**Required work**
Give again exactly the lines that run from the start of the records to the line holding "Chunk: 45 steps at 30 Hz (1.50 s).", both ends counted. Do not include the pictures.

**Material provided**
== Segment start ==

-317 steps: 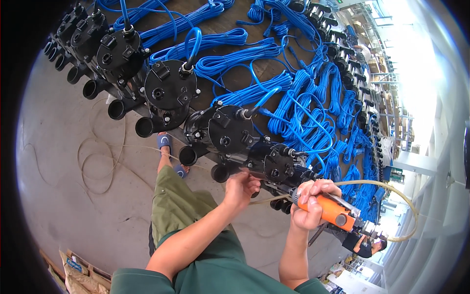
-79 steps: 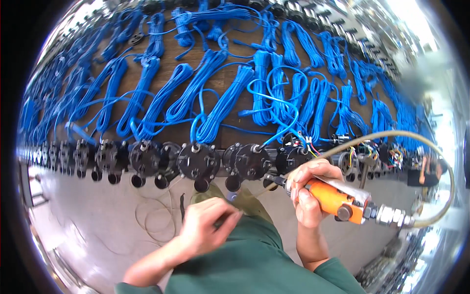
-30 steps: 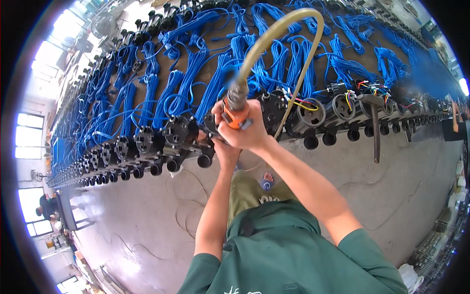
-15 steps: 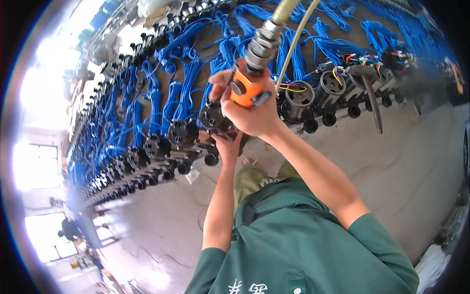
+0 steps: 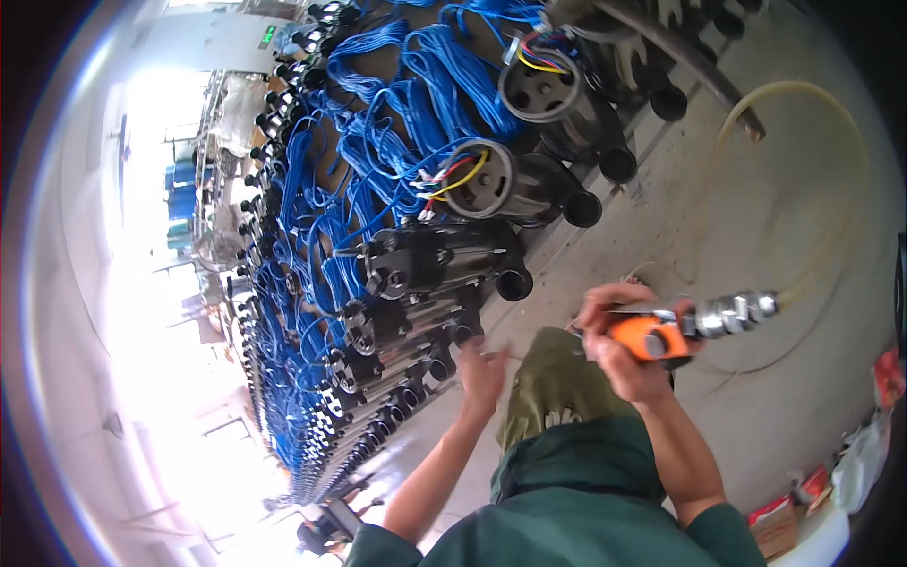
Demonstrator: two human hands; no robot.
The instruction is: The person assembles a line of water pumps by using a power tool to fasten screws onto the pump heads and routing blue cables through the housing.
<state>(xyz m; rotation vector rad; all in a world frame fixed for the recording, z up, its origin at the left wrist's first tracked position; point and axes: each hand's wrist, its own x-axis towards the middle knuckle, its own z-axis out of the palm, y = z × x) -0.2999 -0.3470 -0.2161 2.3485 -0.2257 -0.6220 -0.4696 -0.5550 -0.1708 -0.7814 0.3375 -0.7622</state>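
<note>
My right hand (image 5: 635,376) is wrapped round an orange air tool (image 5: 650,338), held over the floor near my knees. Metal fittings (image 5: 732,315) join it to a pale air hose (image 5: 855,151) that loops up at the right. My left hand (image 5: 482,376) is beside the row of pumps, fingers apart, close to one pump's outlet; whether a fingertip touches it I cannot tell. Ahead of that hand lies a dark pump (image 5: 444,260) with a black closed end. Farther right, an open-ended pump (image 5: 491,184) shows red and yellow wires.
Coiled blue cables (image 5: 449,80) lie behind the pumps. A long row of similar pumps (image 5: 402,402) runs away to the lower left. A metal bar (image 5: 690,61) juts out at the upper right. Bags and red packages (image 5: 784,520) lie on the floor at lower right.
My right hand has brought the orange air tool down and right, away from the pump row. My left hand has come off the pump it was touching. The view has turned along the row.
</note>
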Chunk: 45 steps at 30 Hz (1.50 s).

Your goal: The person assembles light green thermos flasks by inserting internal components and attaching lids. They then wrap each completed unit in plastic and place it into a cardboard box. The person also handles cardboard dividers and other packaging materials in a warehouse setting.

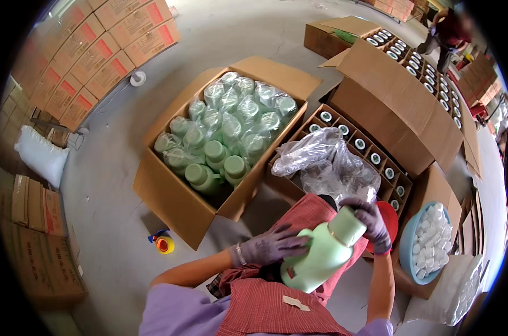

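Observation:
A pale green thermos flask (317, 263) lies tilted across my lap, its cup-shaped cap (345, 225) pointing up and to the right. My right hand (370, 219), in a grey glove, is closed round the top edge of that cap. Against the left side of the flask's body, near its handle, rests my left hand (272, 245), also gloved, steadying it with the fingers; its thumb is hidden. In front of me to the left, an open carton (178, 215) holds several similar green flasks (231, 117), most in clear plastic bags. The few nearest ones are unbagged.
Crumpled clear bags (327, 159) lie over a divided carton (296, 193) of white-topped pieces. On the right stands a blue basin (406, 246) of small white parts. A tape roll (164, 245) sits on the floor. Stacked cartons (105, 61) stand left; a person (453, 33) is far right.

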Each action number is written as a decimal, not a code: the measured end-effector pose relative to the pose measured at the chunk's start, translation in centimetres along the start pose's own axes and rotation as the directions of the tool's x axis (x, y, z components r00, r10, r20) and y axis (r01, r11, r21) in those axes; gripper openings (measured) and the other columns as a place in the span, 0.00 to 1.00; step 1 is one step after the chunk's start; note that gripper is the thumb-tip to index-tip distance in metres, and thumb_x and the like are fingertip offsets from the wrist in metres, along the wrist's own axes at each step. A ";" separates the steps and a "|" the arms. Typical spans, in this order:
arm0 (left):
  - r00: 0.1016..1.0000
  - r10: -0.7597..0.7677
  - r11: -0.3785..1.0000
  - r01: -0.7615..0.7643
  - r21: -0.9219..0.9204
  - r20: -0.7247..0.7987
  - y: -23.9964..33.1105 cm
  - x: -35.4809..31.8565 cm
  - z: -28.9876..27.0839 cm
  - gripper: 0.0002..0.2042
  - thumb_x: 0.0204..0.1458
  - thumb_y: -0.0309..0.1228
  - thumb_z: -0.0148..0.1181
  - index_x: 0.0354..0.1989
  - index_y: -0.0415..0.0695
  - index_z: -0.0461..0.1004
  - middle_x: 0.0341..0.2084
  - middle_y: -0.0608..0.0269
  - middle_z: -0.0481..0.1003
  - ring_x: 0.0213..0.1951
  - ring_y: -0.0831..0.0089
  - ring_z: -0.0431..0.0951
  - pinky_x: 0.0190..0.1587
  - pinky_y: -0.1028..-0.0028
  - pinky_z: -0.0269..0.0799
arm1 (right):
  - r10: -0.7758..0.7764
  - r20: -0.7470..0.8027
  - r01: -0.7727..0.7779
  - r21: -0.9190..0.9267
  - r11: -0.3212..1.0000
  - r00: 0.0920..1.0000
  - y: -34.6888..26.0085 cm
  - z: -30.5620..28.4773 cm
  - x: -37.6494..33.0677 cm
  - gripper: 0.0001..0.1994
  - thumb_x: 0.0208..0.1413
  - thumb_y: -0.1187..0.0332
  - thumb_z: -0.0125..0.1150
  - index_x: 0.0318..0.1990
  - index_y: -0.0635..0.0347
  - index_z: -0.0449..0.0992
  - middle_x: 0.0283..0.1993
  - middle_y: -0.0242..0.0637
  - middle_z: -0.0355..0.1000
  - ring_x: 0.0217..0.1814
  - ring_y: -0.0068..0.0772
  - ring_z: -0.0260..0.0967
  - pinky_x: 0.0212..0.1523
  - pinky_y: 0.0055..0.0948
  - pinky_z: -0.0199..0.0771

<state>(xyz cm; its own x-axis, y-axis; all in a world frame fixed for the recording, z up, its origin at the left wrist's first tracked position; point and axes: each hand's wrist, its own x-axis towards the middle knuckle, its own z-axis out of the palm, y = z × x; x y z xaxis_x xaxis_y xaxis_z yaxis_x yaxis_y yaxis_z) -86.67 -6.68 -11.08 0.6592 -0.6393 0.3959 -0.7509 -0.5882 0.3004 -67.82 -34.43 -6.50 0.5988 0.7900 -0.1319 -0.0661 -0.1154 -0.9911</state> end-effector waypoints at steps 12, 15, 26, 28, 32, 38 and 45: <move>0.402 -0.873 0.487 0.728 -0.483 -0.276 -14.9 -7.4 1.7 0.16 0.54 0.31 0.57 0.49 0.38 0.73 0.46 0.47 0.74 0.47 0.51 0.74 0.52 0.64 0.70 | 0.119 -0.242 -0.072 0.193 0.979 0.963 1.3 2.6 -0.7 0.30 0.57 0.47 0.56 0.54 0.68 0.70 0.49 0.40 0.72 0.51 0.30 0.70 0.55 0.30 0.69; 0.507 -0.809 0.585 0.739 -0.333 -0.297 -17.6 -3.1 4.7 0.19 0.51 0.38 0.61 0.49 0.39 0.73 0.47 0.48 0.73 0.51 0.51 0.71 0.56 0.60 0.65 | 0.135 -0.359 -0.089 0.143 0.986 0.923 1.4 2.0 -0.3 0.34 0.56 0.43 0.56 0.53 0.70 0.69 0.49 0.41 0.73 0.52 0.34 0.72 0.56 0.32 0.70; 0.459 -0.887 0.369 0.629 -0.685 -0.056 -25.7 5.8 3.9 0.10 0.53 0.33 0.62 0.40 0.42 0.78 0.29 0.66 0.78 0.29 0.77 0.74 0.34 0.78 0.71 | 0.165 -0.336 -0.188 -0.037 0.981 0.927 4.4 -0.2 5.0 0.18 0.58 0.70 0.57 0.54 0.67 0.71 0.46 0.39 0.74 0.48 0.27 0.70 0.52 0.27 0.70; 0.488 -0.864 0.124 0.443 -0.888 0.123 -24.5 5.8 0.5 0.13 0.55 0.35 0.62 0.41 0.38 0.78 0.35 0.67 0.79 0.34 0.81 0.75 0.38 0.79 0.71 | 0.081 -0.363 -0.185 -0.262 0.947 0.928 5.2 -0.9 7.0 0.24 0.54 0.66 0.63 0.57 0.64 0.69 0.49 0.46 0.72 0.52 0.35 0.71 0.54 0.30 0.69; 0.653 -0.699 -0.446 -0.081 -0.891 0.291 -24.0 2.7 -1.5 0.17 0.56 0.32 0.57 0.50 0.33 0.72 0.47 0.55 0.76 0.47 0.65 0.76 0.53 0.67 0.71 | -0.235 -0.412 -0.059 -0.587 0.807 0.881 4.4 -0.2 11.7 0.33 0.47 0.66 0.69 0.62 0.62 0.65 0.63 0.46 0.61 0.64 0.43 0.60 0.62 0.37 0.61; 0.604 -0.783 0.397 0.299 -0.867 -0.150 -25.2 -3.6 -3.2 0.17 0.60 0.32 0.49 0.55 0.35 0.68 0.50 0.50 0.74 0.50 0.63 0.76 0.54 0.66 0.73 | -0.596 -0.222 0.118 -0.871 0.477 0.772 3.2 -2.7 16.2 0.30 0.37 0.62 0.72 0.54 0.51 0.73 0.65 0.46 0.57 0.68 0.57 0.50 0.65 0.58 0.52; 0.365 -0.852 0.523 0.587 -0.618 -0.374 -19.6 6.3 -10.6 0.20 0.58 0.34 0.57 0.56 0.37 0.67 0.45 0.52 0.74 0.47 0.63 0.75 0.50 0.65 0.72 | -0.161 -0.668 -0.020 -0.254 0.967 0.727 3.0 -4.9 14.7 0.09 0.54 0.66 0.62 0.30 0.65 0.76 0.25 0.22 0.67 0.25 0.14 0.58 0.26 0.21 0.58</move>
<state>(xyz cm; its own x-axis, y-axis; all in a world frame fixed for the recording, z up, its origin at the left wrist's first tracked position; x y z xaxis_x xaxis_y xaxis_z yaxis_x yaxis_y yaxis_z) -68.23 6.07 -5.32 0.8657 0.4529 0.2131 -0.0310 -0.3764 0.9259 -55.31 -26.08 -11.34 0.9789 0.1903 0.0747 0.1271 -0.2800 -0.9515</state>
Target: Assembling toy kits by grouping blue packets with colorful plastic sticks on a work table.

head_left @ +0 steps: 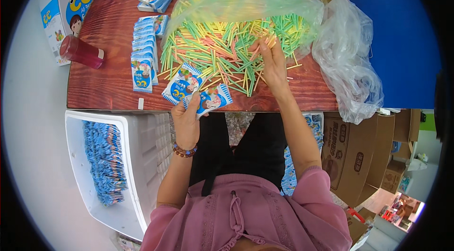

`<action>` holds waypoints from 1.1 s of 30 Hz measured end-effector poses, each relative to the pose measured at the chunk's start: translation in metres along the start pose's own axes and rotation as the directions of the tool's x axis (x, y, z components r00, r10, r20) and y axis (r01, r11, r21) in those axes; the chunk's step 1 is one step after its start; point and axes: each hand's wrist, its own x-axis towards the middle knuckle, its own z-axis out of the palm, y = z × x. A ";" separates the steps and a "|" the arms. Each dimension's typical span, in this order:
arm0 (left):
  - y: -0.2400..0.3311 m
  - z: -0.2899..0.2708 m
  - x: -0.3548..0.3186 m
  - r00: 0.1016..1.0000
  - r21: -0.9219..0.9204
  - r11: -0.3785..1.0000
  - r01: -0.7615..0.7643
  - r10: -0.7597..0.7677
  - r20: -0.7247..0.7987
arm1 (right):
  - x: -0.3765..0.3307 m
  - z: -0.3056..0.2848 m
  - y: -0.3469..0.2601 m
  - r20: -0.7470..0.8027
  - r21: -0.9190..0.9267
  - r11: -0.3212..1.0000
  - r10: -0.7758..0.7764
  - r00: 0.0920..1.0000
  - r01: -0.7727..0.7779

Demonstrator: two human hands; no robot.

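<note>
We take the heap of sticks (222, 51) as our landmark. At its near-left edge, our left hand (186, 119) pinches a blue-and-white packet (215, 98) between thumb and fingers; a second packet (183, 82) overlaps it, and we cannot tell whether the grip takes that one too. Over the heap's right part, the fingers of our right hand (273, 61) are pressed together on a small bunch of sticks (270, 41).

The thin sticks look brittle: squeezing hard might snap them, while a slack pinch could drop some. The translucent bag (246, 4), draped over the heap's far side, might sag and snag our right hand.

The sticks are slim, straight and matte, in yellow, green and pink. The packets are flat and glossy with striped ends; left of the heap, the reddish tabletop (113, 38) shows wavy wood grain.
</note>
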 end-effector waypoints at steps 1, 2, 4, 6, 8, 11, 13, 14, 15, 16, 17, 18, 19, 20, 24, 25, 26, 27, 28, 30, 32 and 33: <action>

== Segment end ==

**Answer for the task**
-317 steps: 
-79 steps: 
-30 steps: 
-15 steps: 
+0 steps: 
Demonstrator: two human hands; no robot.
The instruction is: The person assembles a line of water pumps by using a power tool to fasten screws onto the pump heads and routing blue cables through the housing.
<state>(xyz m; rotation vector rad; all in a world frame fixed for the recording, z up, its origin at the left wrist's first tracked position; point and axes: each hand's wrist, its own x-axis towards the middle knuckle, its own z-axis out of the palm, y = z × x) -0.2999 -0.3470 -0.2161 2.3485 -0.2257 -0.6220 -0.4696 -0.5550 -0.1708 -0.7814 0.3375 -0.7622</state>
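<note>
My right hand (image 5: 635,376) is wrapped round an orange air tool (image 5: 650,338), held over the floor near my knees. Metal fittings (image 5: 732,315) join it to a pale air hose (image 5: 855,151) that loops up at the right. My left hand (image 5: 482,376) is beside the row of pumps, fingers apart, close to one pump's outlet; whether a fingertip touches it I cannot tell. Ahead of that hand lies a dark pump (image 5: 444,260) with a black closed end. Farther right, an open-ended pump (image 5: 491,184) shows red and yellow wires.
Coiled blue cables (image 5: 449,80) lie behind the pumps. A long row of similar pumps (image 5: 402,402) runs away to the lower left. A metal bar (image 5: 690,61) juts out at the upper right. Bags and red packages (image 5: 784,520) lie on the floor at lower right.
My right hand has brought the orange air tool down and right, away from the pump row. My left hand has come off the pump it was touching. The view has turned along the row.
</note>
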Chunk: 45 steps at 30 Hz (1.50 s).

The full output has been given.